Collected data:
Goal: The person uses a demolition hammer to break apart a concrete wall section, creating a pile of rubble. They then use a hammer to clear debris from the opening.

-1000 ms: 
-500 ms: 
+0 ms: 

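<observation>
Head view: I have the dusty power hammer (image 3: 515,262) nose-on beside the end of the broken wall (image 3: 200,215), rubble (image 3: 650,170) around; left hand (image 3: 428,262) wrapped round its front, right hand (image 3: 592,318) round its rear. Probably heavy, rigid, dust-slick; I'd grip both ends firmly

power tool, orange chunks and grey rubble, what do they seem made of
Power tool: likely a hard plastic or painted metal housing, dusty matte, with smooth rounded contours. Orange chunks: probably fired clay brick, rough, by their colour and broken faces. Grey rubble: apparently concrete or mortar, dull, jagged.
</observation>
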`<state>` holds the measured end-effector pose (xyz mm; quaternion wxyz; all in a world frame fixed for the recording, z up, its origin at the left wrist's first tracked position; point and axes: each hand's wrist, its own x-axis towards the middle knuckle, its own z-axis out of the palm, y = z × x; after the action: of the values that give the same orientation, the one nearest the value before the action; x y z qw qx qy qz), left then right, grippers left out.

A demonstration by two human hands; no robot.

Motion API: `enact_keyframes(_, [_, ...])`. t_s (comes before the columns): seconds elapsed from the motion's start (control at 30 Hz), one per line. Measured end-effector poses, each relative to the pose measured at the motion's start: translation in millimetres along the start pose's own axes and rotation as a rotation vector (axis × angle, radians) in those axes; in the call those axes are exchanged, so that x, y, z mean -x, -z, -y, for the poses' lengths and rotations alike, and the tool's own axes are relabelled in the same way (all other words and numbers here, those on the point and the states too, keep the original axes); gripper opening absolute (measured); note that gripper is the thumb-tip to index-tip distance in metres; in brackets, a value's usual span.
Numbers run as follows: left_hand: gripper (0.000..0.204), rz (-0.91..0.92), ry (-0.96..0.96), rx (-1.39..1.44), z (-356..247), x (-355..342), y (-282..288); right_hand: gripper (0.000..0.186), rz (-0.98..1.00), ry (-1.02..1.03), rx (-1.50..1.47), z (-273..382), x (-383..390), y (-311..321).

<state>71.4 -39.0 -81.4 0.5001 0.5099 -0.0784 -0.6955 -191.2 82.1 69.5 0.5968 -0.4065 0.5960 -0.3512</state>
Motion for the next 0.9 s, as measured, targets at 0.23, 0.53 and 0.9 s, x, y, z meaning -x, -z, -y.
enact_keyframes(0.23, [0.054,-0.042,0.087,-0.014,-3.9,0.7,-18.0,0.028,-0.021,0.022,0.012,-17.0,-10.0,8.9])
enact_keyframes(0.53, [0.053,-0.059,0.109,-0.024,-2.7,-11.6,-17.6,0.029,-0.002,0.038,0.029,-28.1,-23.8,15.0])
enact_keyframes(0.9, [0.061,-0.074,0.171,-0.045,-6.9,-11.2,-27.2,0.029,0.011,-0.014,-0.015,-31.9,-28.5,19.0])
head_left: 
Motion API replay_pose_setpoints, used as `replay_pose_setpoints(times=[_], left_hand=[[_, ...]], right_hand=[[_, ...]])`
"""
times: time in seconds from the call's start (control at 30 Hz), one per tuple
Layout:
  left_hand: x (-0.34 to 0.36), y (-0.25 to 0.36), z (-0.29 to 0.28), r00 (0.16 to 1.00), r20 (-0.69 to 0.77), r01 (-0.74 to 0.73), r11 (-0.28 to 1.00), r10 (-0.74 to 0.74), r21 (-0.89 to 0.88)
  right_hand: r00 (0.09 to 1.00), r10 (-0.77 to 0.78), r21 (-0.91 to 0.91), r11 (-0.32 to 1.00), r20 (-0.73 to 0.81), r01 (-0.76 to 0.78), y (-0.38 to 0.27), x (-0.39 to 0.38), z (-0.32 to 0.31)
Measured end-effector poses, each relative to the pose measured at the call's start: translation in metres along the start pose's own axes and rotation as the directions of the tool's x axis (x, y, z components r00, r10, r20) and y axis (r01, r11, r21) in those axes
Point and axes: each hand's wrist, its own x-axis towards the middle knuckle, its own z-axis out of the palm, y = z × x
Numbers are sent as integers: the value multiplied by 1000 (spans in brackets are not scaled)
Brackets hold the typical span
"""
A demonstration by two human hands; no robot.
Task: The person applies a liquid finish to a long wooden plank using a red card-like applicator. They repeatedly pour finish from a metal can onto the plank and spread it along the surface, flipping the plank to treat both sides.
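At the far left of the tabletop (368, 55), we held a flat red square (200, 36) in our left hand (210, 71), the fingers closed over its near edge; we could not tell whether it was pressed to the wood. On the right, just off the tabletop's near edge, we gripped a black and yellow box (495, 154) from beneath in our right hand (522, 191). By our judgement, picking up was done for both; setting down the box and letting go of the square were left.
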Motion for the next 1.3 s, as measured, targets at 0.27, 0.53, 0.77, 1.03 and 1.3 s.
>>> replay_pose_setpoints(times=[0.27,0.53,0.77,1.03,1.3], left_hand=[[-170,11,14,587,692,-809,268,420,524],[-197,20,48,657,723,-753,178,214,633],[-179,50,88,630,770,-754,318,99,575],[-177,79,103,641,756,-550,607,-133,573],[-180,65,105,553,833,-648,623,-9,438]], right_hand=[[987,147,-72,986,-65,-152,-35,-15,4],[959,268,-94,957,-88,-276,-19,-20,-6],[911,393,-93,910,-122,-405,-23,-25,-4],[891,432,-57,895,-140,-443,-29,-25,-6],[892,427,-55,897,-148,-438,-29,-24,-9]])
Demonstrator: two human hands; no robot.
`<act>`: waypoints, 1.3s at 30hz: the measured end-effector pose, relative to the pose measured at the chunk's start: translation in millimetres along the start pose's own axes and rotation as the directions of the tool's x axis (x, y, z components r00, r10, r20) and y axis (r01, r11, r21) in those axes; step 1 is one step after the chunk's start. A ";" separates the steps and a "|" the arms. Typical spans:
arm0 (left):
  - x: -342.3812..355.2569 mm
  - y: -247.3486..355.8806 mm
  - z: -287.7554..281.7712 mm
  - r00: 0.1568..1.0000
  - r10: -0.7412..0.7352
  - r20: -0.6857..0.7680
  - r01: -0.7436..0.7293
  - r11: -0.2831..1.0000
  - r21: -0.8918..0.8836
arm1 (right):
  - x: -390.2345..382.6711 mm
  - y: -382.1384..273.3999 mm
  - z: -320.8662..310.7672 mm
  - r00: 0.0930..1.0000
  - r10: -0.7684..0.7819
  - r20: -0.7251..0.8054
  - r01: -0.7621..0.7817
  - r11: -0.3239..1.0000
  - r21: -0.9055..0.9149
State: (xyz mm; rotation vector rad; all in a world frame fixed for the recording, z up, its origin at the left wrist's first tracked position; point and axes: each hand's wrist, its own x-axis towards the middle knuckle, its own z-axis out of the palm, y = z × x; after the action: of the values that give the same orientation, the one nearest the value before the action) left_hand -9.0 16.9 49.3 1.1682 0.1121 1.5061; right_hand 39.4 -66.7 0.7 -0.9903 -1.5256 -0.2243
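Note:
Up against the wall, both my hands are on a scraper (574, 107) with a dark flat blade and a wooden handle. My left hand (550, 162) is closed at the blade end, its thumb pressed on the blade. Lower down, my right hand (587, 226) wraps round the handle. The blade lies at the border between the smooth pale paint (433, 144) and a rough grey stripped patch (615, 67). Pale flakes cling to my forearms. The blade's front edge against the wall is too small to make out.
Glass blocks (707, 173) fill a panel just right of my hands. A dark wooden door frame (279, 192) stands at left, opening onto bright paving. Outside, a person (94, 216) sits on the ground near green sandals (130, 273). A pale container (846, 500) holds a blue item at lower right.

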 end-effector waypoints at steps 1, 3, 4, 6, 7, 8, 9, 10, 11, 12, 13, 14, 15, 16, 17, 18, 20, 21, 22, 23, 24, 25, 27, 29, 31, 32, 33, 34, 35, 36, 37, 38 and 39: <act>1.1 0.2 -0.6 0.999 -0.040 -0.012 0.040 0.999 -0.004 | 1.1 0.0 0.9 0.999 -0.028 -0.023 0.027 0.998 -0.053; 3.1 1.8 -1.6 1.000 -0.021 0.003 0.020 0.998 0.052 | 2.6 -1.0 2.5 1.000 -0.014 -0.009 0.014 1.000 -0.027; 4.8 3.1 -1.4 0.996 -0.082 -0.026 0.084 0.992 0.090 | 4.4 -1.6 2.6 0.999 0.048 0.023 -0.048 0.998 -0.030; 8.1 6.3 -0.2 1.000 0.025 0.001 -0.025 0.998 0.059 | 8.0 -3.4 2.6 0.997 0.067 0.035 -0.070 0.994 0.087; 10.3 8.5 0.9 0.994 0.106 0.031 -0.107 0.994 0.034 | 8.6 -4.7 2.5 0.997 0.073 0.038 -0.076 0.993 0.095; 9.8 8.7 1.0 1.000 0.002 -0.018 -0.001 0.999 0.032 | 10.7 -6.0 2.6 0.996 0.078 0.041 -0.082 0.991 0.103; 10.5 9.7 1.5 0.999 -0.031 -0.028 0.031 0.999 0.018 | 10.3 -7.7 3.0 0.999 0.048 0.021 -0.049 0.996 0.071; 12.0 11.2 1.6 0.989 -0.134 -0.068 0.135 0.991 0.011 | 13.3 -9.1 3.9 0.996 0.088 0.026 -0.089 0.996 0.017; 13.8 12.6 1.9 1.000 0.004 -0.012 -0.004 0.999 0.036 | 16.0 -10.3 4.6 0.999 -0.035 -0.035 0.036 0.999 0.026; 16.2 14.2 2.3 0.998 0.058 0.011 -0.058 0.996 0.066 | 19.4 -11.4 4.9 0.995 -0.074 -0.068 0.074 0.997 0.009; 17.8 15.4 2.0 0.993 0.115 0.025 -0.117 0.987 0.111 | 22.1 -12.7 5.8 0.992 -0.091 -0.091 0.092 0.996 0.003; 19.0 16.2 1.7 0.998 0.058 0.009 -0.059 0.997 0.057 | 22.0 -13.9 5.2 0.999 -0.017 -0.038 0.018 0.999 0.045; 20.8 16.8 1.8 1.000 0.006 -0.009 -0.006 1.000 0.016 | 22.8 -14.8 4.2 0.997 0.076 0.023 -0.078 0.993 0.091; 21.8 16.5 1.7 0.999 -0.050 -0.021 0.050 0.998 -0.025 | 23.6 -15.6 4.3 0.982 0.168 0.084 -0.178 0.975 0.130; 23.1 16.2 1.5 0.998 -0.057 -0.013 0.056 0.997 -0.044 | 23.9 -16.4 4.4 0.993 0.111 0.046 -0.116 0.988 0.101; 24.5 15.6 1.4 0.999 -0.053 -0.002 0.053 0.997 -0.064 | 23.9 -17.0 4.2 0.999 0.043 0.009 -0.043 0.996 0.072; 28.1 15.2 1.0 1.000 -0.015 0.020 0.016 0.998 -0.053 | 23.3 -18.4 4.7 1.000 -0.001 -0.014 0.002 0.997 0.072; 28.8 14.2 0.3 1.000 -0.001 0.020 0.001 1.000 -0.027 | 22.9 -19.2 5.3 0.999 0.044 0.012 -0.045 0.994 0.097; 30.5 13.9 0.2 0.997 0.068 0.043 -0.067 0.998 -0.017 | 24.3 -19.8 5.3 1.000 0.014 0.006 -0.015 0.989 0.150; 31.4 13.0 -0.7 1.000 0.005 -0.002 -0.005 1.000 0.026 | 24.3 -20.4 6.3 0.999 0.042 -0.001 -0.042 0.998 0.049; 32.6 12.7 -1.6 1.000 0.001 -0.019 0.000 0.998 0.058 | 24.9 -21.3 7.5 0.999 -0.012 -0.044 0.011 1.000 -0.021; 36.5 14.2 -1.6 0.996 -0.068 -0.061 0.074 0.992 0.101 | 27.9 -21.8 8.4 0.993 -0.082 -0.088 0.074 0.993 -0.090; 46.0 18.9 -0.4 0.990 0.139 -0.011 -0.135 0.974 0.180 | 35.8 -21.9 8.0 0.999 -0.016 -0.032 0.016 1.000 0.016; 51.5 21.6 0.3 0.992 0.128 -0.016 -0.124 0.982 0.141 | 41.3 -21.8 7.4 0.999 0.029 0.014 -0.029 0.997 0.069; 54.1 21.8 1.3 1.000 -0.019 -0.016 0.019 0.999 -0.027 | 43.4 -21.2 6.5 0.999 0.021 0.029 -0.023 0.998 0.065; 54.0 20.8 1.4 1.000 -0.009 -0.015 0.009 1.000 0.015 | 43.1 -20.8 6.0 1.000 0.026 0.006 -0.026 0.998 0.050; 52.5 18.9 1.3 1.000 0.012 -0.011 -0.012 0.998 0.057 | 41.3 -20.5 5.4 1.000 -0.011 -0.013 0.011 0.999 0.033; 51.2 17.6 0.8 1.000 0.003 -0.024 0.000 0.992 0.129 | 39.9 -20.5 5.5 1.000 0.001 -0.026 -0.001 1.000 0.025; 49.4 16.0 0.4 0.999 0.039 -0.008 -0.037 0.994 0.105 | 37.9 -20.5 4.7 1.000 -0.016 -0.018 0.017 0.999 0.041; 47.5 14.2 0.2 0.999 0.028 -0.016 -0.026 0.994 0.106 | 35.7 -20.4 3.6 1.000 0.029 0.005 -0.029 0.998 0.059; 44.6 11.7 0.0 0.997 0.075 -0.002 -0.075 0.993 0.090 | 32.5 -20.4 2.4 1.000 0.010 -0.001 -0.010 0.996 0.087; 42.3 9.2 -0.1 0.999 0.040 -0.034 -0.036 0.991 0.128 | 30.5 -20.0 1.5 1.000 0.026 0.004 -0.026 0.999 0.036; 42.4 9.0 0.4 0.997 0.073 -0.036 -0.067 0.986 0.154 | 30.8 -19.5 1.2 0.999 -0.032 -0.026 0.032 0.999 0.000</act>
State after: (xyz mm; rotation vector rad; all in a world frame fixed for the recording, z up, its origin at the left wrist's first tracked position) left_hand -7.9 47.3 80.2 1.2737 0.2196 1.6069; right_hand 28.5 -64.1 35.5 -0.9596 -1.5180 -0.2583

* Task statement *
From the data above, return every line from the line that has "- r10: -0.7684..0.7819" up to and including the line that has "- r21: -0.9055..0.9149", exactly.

* Exercise output *
  - r10: -0.7684..0.7819
  - r20: -0.7251..0.8054
  - r01: -0.7621..0.7817
  - r11: -0.3239..1.0000
  - r21: -0.9055..0.9149

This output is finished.